My mind was racing. I had only asked the boys a handful of questions about their parents and childhood before I deemed it as a lost cause. Dean was still sour over the event of their mother's death, even twenty-two years later, and I really didn't want to push him. I wondered what it was that had killed their mother - I didn't know of any monsters that could have done something like that, although my knowledge was fairly limited to the average monsters. Dennis had taught me plenty about them, but he certainly didn't specialize in anything too far above his pay grade.

I didn't particularly believe in higher powers. If God did exist, he certainly didn't care about anything that was happening on Earth. If he really loved creation, he would fix some of its problems, right? He was either absent, or nonexistent. Hands off.

I had never believed in higher powers, like gods, angels, demons, all that nonsense. It made no sense - but then again, neither did monsters. But, hearing about Sam's visions and their mother's death... I couldn't help but wonder if maybe I was wrong about the whole God thing too, and maybe everything else I thought I knew. I scowled at the memory of an unfamiliar voice whispering in my ear, deep in the woods.

"What do you think, Y/N?" came Sam's questioning voice. I jarred in my seat, nearly smacking my head against the window that I had been staring out of for what felt like hours. In reality, I had been in my own little world for about twenty minutes now.

I snapped out of my thoughts and turned to the younger Winchester. "What do I think about what?"
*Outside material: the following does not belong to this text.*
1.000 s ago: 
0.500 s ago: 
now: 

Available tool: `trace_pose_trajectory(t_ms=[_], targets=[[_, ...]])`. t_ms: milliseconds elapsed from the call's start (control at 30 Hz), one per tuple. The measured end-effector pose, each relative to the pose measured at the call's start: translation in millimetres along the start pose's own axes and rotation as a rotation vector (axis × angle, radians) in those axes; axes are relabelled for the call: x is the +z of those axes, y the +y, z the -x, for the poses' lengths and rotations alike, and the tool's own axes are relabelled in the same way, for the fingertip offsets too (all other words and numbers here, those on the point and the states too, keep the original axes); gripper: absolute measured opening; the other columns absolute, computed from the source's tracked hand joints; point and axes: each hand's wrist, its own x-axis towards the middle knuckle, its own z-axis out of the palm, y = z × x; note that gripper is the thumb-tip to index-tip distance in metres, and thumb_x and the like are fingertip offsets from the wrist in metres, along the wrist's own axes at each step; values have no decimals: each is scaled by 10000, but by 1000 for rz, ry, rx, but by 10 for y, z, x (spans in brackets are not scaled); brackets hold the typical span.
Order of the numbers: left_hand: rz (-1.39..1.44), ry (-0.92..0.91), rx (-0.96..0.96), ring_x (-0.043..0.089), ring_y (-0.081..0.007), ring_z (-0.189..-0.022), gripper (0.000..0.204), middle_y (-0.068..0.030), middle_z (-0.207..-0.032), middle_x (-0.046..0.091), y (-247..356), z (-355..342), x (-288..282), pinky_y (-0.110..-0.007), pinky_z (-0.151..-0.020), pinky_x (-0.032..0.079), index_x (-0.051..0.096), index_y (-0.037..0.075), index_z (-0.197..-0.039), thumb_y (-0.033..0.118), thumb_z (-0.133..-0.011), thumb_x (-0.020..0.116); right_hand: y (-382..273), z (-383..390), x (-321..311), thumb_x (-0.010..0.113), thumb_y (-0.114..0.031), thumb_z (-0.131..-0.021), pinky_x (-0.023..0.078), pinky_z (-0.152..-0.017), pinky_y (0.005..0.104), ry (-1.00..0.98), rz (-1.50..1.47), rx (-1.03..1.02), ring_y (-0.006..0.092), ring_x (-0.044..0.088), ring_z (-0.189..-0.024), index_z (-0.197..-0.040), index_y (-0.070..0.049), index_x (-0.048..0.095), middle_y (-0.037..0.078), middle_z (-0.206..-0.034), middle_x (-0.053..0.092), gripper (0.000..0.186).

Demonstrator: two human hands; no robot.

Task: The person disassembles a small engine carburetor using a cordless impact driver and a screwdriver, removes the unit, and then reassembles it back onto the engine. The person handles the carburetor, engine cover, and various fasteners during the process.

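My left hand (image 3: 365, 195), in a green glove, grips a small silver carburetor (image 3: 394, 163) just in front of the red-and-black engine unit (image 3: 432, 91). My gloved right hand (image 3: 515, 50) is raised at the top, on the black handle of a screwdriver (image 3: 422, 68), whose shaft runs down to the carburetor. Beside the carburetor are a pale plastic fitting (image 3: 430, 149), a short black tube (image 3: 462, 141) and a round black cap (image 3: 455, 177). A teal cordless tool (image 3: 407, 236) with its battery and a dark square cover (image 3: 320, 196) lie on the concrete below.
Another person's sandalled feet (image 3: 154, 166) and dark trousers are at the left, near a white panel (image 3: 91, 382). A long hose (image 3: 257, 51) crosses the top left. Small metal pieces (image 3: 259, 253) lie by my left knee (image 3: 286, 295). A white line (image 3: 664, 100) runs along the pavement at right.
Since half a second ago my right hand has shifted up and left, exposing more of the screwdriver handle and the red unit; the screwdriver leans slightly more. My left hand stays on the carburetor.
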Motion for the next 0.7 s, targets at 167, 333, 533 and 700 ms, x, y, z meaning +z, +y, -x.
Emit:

Sam chuckled softly before reopening his laptop. I waited patiently as he searched for whatever he wanted to show me. He finally managed to pull up an article and show it to me (after several glares from Dean).
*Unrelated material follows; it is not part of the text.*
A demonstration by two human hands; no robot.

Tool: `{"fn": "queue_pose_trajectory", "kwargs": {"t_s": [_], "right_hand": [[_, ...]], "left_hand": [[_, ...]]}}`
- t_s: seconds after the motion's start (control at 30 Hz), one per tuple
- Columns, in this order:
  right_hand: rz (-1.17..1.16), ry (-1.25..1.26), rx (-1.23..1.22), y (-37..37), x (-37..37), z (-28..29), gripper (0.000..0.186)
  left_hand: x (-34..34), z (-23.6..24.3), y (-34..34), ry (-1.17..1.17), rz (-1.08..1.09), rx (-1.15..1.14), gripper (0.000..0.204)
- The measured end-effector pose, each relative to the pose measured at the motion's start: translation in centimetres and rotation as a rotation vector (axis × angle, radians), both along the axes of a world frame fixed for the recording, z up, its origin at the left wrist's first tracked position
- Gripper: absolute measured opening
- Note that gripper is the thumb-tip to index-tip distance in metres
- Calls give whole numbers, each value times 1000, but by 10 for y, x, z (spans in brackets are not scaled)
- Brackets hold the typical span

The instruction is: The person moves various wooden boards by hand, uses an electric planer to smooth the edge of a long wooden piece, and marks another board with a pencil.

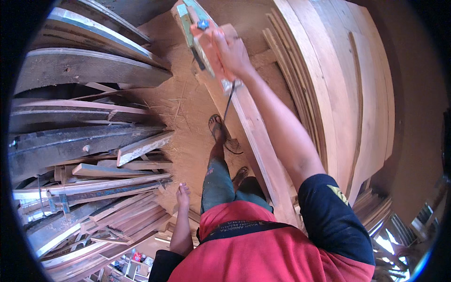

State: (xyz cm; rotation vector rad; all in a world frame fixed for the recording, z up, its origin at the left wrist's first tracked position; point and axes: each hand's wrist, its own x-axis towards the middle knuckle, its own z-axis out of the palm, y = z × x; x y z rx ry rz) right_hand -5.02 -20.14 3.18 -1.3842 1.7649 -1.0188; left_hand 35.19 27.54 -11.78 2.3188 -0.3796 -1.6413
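Note:
My right hand point(233, 54) is closed around the grip of an orange electric planer point(208, 43) with a blue star-shaped knob point(203, 24). The planer sits on a long, narrow wooden beam point(256, 129) that runs from beside my legs to the far end. A dark cord point(229, 105) trails from the tool's near end toward the floor. Beyond the knob, a pale green piece point(199, 9) shows, its kind unclear. My left hand point(182, 192) hangs low at my side, empty, its fingers loosely apart.
Stacked planks and offcuts point(94, 108) fill the left side, some jutting toward my legs. Wide, light boards point(338, 70) lean along the right. Sawdust covers the brown floor point(183, 122), where my sandalled feet stand near the beam.

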Motion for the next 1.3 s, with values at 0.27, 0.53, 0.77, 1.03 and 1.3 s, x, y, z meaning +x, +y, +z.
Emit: {"fn": "queue_pose_trajectory", "kwargs": {"t_s": [0.27,0.53,0.77,1.03,1.3], "right_hand": [[35,-85,22,287,-36,25,60],[30,-122,242,579,-70,40,46],[4,-366,513,734,-99,56,52],[70,-246,520,629,-93,50,56],[6,-245,341,412,-55,45,55]], "left_hand": [[-43,-13,52,54,-117,-127,63],[-50,-18,156,-2,-375,-172,63],[-64,-6,188,-1,-464,-134,60],[-62,5,142,-5,-458,-118,63],[-30,13,48,-44,-348,-100,62]]}}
It was a fairly simple article from a small town in Kentucky. Apparently several horse ranches in the area had lost some horses - they had been completely drained of blood. Authorities believed it was done by some sort of satanic worshipers. I shrugged and handed the laptop back to Sam. "Vampires."

Dean scoffed from the driver's seat and glanced at her from the rear view mirror. "Vampires are extinct, everyone knows that."
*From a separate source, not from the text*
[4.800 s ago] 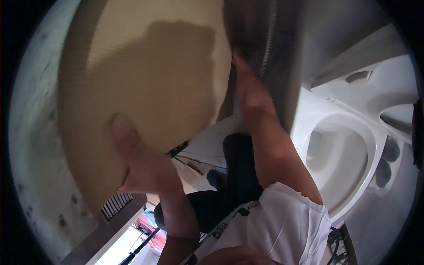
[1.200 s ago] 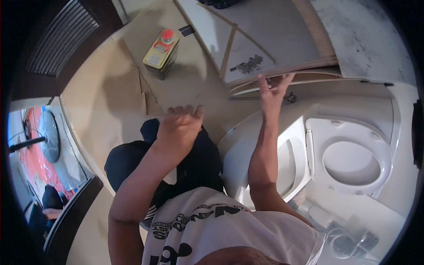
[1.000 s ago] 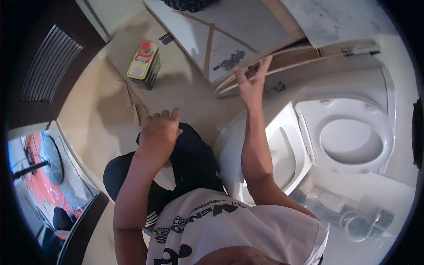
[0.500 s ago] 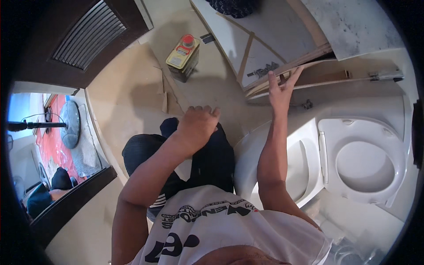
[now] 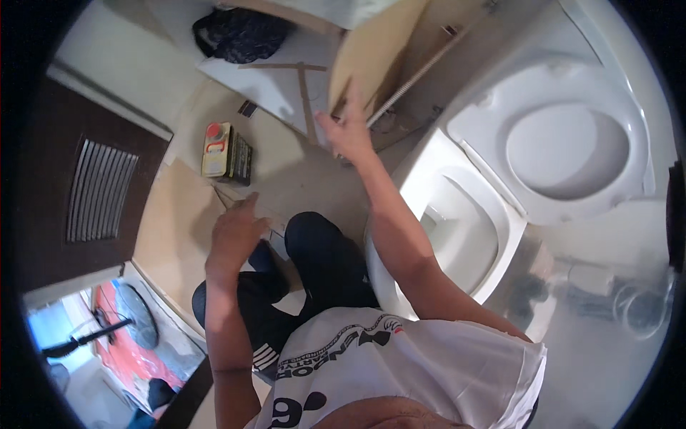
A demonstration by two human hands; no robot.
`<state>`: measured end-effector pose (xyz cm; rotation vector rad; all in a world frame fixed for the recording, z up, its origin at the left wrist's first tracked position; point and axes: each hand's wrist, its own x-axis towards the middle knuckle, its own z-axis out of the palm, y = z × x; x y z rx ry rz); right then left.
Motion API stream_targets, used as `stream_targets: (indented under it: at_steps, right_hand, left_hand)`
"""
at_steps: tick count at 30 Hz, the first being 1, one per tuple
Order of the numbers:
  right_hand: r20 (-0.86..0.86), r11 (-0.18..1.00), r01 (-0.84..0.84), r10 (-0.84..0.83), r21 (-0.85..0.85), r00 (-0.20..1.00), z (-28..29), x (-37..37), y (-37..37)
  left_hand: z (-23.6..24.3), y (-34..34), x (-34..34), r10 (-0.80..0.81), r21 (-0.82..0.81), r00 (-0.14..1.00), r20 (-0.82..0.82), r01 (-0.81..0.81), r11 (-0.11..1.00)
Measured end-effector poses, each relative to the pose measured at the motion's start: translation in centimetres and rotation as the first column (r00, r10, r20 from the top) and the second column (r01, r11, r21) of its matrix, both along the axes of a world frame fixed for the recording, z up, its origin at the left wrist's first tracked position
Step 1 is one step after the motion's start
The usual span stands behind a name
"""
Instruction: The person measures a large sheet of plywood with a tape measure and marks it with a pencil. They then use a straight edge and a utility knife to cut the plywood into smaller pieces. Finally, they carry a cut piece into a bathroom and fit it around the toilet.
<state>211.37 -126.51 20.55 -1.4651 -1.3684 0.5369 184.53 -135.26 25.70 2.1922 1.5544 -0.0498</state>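
Observation:
My right hand (image 5: pixel 346 132) reaches forward to the lower end of a thin tan board (image 5: pixel 371 53), which stands tilted beside a white panel with brown tape strips (image 5: pixel 282 93). Its thumb and fingers lie either side of the board's edge; motion blurs the fingertips. Over my bent knees, my left hand (image 5: pixel 239 236) hangs with nothing visible in it, fingers partly stretched. Just beyond it lies a torn-edged brown sheet (image 5: pixel 175 229) on the floor. A rectangular yellow-and-black can with a red cap (image 5: pixel 227 154) stands upright past that hand.
To my right is a white toilet (image 5: pixel 457 236) with its seat (image 5: pixel 564 150) raised. A dark bundle (image 5: pixel 243 34) rests on the white panel. A dark louvred door (image 5: pixel 103 189) is at left, above a doorway showing a round grey object (image 5: pixel 136 314). Clear plastic (image 5: pixel 529 286) lies at right.
The view has turned, shifting the scene leftward. The tan board's broad face now shows, with my right hand still at its end. My left hand has loosened from a fist and its fingers extend.

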Motion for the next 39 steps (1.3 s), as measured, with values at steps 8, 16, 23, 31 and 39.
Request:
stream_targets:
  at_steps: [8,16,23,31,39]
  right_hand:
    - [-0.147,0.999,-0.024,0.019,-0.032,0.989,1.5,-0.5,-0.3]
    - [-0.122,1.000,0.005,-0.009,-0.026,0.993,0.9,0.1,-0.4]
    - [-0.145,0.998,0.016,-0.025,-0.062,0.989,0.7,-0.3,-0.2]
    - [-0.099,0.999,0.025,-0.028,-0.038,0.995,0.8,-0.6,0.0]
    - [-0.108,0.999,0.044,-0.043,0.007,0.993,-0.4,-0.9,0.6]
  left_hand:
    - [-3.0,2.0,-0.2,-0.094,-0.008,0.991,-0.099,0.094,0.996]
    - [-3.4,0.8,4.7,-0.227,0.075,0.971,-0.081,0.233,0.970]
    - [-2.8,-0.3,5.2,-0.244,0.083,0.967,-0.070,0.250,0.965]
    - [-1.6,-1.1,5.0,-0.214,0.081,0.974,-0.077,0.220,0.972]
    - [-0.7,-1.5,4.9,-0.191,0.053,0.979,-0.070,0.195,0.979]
I quirked an eyebrow at him, knowing full well that probably wasn't true, considering how most hunters thought my own species was long dead. And even if it was, there were a lot different monsters out there -- there had to be another bloodsucking type. "OK... then what did you want my opinion on?"

"If we should go or not, obviously," Dean said, glancing at me once again from the rearview mirror. "Sam doesn't think it's worth it-"

"Whatever it is is feeding on livestock, Dean," Sam spoke up, glaring at his brother. "They aren't hurting anyone."

"The horses would beg to differ," countered Dean. "And who's to say it'll keep feeding on livestock? I say we check it out ourselves and finish anything before it starts."